Main item in the important defence work was the reverse engineering of the USA's Boeing B-29 strategic bomber. The USSR had repeatedly asked, and been denied, lend-lease B-29s. Using three machines which landed in Siberia after bombing Japan in 1945, Tupolev succeeded in replicating the world's first nuclear delivery platform down to trivial detail. Moreover, he got it into volume production, with crews fully trained in time for the 1947 May Day parade. The copy was designated Tu-4, with many subsequent Tu aircraft having the number 4 in their designations.

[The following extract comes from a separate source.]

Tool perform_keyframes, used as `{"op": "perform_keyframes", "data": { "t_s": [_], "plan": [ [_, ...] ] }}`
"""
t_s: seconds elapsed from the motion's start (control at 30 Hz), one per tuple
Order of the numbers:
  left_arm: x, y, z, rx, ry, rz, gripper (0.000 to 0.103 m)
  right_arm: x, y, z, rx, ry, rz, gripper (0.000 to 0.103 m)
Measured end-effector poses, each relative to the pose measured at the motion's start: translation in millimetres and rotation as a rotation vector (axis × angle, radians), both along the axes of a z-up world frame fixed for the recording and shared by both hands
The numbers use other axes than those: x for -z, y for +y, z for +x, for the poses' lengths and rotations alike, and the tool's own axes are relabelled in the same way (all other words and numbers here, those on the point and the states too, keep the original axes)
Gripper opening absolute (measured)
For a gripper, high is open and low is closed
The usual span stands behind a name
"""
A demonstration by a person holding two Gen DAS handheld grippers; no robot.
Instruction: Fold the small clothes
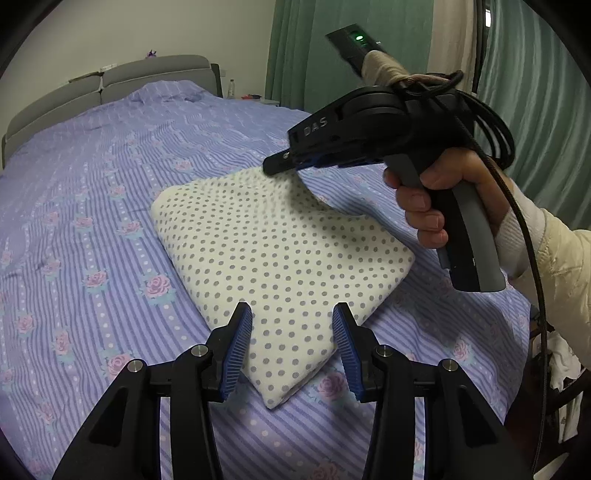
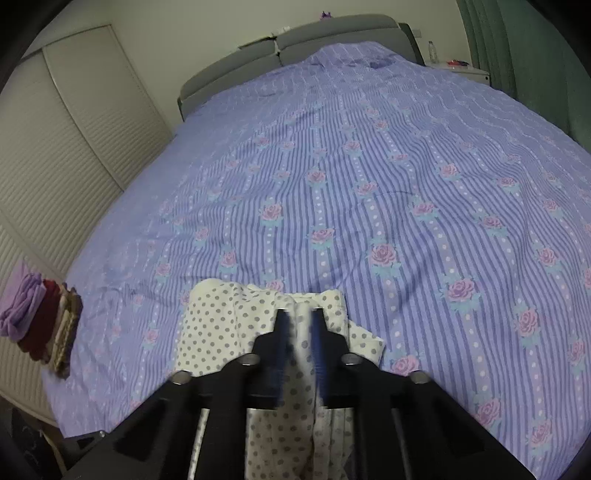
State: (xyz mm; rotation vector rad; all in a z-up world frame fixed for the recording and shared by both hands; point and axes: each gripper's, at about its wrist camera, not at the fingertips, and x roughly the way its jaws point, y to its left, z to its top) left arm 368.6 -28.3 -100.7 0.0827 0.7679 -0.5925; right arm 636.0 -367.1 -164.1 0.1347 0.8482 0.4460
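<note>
A bed [image 2: 369, 166] covered in a lilac striped, rose-printed bedspread [image 1: 92, 206] is seen in a room with green curtains [image 1: 351, 22], a grey headboard [image 1: 110, 79] and louvred wardrobe doors [image 2: 55, 147]. A cream, grey-dotted garment [image 1: 273, 258] is laid folded on the spread, its long axis running diagonally, one corner pointed toward the left gripper [image 1: 291, 350], whose jaws are held spread and empty. Its far edge is pinched and lifted by the right gripper [image 1: 284, 164]. Folded clothes [image 2: 40, 317] are stacked at the bed's edge.
</note>
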Motion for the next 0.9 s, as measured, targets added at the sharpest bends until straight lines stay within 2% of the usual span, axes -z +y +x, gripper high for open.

By the time of his rehabilitation in 1955, Tupolev had designed and was about to start testing his unique turboprop strategic bomber, the Tu-95. In the years to come, he beat off able competition from Vladimir Myasischev and his M-4 series of jet-powered strategic bombers. This was in part thanks to Tupolev's close rapport with Nikita Khrushchev who had denounced Stalin's terror, a victim of which Tupolev had been.

At about the same time, Tupolev introduced into service the world's second jet airliner, the Tu-104. The aeroplane was the first jet transport to stay in uninterrupted service, and the only one in service anywhere in the world for two years until late 1958. It was followed by a series of Tu passenger jets, including the supersonic Tu-144, designed by Tupolev's son Alexei Tupolev (1925–2001).

After Khruschev's removal from office in late 1964, the ageing Tupolev gradually lost positions at the centres of power to rivals. Though the prestige Tu-144 programme enjoyed top level support until 1973, as did the important Tu-154, these positions were never recovered, being largely taken up by Ilyushin.

To his contemporaries, Tupolev was known as a witty but crude master of mat (a rapid-fire Russian male-speak infused with obscenity) who invariably and energetically insisted on fast and adequate technical fixes at the expense of scholastic ideal solutions. A hallmark of his was to get an aeroplane into service very rapidly; then began an often interminable process of improving the shortcomings of the "quick and dirty" initial design. To his competitors among the Soviet aircraft design community, he was known above all as politically astute; a shrewd and unforgiving rival.

Tupolev was buried in the Novodevichy Cemetery, Moscow, Russia.